United States v. Robert J. Bruzgo

FREEDMAN, Circuit Judge

(concurring).

I would add two comments regarding the prosecutor’s remark in ihe presence of the jury.

1. The remark of the prosecutor related to a defense which the defendant later abandoned, and unlike the situation presented in Griffin v. State of California, 380 U.S. 609, 85 S.Ct. 1229, 14 L. Ed.2d 106 (1965), no attempt was made to draw an inference of guilt from the defendant’s failure to take the stand.

2. In joining in the opinion of the court, I think that in our supervisory role we should make clear our condemnation of the comment and the lack of any justification for it.
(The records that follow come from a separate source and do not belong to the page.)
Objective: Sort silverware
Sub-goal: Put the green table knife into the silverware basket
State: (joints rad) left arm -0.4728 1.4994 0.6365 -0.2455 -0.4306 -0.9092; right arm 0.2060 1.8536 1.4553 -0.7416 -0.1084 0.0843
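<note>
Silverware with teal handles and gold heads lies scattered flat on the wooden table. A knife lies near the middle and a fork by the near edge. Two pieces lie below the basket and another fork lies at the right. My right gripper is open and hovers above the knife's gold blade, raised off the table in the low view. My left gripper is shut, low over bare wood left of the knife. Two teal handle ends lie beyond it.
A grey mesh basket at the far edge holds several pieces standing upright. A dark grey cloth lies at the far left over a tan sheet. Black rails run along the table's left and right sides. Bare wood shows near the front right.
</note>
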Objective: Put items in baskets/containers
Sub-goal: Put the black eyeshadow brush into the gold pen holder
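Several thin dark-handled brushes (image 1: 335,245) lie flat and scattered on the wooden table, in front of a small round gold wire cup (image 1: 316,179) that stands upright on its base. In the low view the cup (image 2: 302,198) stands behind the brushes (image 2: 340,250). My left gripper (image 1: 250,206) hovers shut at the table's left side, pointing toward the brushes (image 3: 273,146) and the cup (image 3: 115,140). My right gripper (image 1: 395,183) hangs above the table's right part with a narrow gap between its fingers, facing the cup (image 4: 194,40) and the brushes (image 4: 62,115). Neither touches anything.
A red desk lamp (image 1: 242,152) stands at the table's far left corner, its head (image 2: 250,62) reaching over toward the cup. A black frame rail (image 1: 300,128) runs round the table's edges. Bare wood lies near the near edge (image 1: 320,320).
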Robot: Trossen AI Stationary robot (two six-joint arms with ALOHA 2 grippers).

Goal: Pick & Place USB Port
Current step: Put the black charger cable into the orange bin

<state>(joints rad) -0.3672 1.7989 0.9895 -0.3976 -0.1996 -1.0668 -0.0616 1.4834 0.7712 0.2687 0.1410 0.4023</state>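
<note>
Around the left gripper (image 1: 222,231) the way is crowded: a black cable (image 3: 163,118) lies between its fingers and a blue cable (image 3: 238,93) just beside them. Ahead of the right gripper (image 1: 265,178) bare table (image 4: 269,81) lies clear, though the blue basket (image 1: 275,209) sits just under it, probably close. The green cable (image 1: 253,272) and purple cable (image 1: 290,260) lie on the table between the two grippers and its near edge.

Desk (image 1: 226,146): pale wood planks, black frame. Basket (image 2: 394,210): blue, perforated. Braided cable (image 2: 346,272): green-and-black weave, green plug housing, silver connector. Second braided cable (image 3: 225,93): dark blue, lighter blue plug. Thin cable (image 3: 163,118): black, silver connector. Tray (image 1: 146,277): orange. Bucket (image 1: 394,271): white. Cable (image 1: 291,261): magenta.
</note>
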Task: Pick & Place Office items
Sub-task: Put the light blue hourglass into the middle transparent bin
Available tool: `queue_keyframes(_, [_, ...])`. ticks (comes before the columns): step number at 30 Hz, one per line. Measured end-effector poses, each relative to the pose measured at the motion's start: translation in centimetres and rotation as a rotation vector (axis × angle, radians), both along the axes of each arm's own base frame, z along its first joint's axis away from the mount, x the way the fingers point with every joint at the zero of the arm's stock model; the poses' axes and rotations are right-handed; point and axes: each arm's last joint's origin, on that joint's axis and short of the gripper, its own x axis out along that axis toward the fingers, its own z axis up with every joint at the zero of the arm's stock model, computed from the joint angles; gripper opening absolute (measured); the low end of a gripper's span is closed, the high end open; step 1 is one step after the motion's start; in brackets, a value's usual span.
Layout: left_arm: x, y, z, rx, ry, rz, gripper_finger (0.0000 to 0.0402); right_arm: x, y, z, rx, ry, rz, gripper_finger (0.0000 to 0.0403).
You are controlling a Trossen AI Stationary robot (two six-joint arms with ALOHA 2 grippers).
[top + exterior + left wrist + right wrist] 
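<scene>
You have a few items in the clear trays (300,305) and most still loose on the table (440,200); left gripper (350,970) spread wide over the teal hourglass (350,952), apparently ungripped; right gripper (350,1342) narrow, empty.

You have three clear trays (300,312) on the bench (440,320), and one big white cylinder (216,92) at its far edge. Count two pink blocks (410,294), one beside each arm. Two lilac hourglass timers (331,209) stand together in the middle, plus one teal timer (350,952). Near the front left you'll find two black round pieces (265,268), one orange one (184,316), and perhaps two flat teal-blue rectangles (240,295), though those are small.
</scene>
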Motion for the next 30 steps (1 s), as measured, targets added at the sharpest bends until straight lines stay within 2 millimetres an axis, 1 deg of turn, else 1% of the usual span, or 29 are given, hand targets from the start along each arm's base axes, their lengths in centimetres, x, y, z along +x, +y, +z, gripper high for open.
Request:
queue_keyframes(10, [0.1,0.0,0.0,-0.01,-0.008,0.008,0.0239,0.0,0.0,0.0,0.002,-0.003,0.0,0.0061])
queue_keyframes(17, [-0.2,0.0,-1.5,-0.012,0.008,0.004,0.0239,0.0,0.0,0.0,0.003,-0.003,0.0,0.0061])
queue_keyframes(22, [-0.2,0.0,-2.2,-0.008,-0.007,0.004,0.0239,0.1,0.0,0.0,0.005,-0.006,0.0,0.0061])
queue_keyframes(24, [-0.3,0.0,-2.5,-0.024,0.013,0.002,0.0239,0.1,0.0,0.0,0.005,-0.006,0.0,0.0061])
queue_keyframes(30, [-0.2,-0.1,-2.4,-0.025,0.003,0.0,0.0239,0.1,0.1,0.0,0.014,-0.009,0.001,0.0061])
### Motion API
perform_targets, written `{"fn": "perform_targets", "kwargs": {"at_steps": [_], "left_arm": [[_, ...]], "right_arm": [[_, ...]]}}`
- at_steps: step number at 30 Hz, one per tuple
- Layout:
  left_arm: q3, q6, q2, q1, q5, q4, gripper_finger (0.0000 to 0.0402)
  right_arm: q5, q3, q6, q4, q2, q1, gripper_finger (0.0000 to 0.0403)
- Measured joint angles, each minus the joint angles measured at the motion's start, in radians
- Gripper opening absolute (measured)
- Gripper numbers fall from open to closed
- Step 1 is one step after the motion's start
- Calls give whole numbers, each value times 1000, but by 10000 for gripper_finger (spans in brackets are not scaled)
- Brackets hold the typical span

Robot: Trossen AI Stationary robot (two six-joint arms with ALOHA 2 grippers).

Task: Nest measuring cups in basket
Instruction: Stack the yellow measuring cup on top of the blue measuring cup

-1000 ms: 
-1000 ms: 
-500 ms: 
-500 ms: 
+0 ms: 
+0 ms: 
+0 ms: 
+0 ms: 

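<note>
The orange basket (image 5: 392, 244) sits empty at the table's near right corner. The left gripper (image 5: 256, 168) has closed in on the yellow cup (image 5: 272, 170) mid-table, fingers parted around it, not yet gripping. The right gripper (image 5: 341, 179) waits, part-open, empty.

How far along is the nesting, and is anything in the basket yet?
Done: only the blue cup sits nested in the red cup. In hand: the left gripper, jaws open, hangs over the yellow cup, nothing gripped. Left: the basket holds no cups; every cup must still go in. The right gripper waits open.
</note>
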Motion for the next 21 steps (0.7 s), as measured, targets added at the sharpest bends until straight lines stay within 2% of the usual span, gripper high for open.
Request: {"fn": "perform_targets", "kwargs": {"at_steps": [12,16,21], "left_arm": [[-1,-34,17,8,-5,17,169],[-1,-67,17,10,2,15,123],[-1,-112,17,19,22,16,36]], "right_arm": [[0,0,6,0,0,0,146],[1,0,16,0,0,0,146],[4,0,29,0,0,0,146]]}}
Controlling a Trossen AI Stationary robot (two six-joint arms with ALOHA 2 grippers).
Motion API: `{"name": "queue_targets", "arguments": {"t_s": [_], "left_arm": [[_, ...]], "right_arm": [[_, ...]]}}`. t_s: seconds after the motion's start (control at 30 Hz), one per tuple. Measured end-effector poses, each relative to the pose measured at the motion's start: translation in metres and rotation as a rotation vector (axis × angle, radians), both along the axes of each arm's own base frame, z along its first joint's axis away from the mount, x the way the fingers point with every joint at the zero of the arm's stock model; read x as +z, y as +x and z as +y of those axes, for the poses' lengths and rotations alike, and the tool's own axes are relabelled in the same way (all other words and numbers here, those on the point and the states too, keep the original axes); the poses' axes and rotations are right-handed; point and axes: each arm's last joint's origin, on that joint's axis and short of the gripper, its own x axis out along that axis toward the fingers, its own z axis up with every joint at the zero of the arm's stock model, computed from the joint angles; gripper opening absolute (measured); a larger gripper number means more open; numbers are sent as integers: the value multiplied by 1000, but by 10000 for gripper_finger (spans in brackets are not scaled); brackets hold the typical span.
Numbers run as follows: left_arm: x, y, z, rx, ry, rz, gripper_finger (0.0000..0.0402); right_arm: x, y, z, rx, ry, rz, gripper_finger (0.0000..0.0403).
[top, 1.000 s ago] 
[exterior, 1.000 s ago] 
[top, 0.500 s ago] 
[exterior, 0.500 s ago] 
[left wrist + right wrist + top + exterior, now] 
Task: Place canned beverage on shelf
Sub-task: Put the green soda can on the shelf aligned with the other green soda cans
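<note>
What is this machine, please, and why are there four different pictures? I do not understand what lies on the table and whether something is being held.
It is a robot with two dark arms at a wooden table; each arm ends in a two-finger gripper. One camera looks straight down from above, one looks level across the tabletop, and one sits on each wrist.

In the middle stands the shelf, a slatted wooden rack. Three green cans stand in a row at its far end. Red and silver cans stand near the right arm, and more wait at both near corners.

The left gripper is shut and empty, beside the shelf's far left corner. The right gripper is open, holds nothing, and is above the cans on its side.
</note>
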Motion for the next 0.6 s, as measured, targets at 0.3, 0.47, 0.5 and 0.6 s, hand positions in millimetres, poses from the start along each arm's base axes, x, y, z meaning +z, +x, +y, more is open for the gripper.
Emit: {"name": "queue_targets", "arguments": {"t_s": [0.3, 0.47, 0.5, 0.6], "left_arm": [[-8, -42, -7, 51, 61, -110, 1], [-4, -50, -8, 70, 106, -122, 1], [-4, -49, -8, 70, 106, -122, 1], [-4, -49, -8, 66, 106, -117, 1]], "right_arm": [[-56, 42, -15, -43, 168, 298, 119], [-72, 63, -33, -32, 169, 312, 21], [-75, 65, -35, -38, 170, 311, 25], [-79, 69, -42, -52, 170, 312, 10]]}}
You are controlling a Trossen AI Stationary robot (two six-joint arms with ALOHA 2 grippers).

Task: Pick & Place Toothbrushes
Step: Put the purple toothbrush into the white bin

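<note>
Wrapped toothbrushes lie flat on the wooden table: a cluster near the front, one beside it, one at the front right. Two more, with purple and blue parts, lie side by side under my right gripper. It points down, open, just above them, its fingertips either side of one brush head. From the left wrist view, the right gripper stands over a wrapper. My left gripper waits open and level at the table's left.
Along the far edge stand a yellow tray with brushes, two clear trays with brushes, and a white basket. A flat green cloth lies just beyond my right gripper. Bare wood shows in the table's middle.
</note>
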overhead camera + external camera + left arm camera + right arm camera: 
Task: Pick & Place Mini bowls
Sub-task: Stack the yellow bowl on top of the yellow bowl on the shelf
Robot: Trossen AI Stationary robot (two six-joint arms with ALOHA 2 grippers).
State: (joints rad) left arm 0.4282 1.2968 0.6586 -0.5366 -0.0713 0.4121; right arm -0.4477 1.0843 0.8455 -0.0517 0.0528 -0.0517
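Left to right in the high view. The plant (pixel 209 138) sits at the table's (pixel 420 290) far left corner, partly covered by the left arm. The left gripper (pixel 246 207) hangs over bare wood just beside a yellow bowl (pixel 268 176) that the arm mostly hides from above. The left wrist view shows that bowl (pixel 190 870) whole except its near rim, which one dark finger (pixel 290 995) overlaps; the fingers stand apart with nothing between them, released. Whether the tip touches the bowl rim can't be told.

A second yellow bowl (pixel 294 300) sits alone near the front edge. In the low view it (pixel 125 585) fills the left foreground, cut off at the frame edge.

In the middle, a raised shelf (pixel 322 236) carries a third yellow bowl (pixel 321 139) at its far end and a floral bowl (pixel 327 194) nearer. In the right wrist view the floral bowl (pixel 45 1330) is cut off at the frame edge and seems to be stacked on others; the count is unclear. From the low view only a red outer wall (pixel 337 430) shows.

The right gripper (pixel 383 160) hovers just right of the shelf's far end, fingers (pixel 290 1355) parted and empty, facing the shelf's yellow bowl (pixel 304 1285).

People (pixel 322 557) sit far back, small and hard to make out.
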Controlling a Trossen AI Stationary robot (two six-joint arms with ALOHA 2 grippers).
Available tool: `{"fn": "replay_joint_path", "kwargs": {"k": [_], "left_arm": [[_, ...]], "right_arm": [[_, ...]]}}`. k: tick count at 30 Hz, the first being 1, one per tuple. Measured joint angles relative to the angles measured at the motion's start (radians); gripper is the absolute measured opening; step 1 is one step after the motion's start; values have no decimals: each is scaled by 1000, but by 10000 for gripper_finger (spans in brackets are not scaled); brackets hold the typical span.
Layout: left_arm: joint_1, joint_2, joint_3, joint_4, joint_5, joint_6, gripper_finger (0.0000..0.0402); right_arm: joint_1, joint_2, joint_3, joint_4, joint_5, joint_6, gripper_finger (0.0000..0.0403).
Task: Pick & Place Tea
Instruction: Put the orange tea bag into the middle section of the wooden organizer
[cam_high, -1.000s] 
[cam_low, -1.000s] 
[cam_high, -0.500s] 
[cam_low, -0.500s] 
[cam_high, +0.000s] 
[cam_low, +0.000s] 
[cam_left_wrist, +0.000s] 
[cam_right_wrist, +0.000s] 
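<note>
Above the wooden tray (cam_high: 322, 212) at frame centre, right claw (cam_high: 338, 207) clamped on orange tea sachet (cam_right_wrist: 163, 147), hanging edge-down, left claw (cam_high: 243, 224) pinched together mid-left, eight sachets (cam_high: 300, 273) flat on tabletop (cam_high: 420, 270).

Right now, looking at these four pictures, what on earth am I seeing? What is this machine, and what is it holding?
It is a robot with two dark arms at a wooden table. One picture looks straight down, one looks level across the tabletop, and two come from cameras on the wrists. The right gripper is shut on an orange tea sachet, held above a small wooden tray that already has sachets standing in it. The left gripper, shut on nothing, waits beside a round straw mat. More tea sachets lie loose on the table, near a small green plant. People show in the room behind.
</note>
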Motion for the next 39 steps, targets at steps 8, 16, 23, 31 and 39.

Regardless of the provocation in the heat of the trial, there is no excuse for the violation by a government prosecutor of so fundamental a right as the right of a defendant not to take the stand in his own behalf.

Despite what I consider the inexcusable nature of the prosecutor’s comment, I am not prepared to subscribe to the contention that in every case, under all circumstances and no matter how emphatically the error is corrected by the trial judge, a mistrial must necessarily be declared! See United States v. Knox Coal Co., 347 F.2d 33, 44 (3 Cir. 1965). I am satisfied that in the circumstances of the present case, which the opinion of the court has *390fully pictured, and in view of the emphatic manner in which the trial judge dealt with the defendant’s privilege in his charge to the jury, a new trial is not required.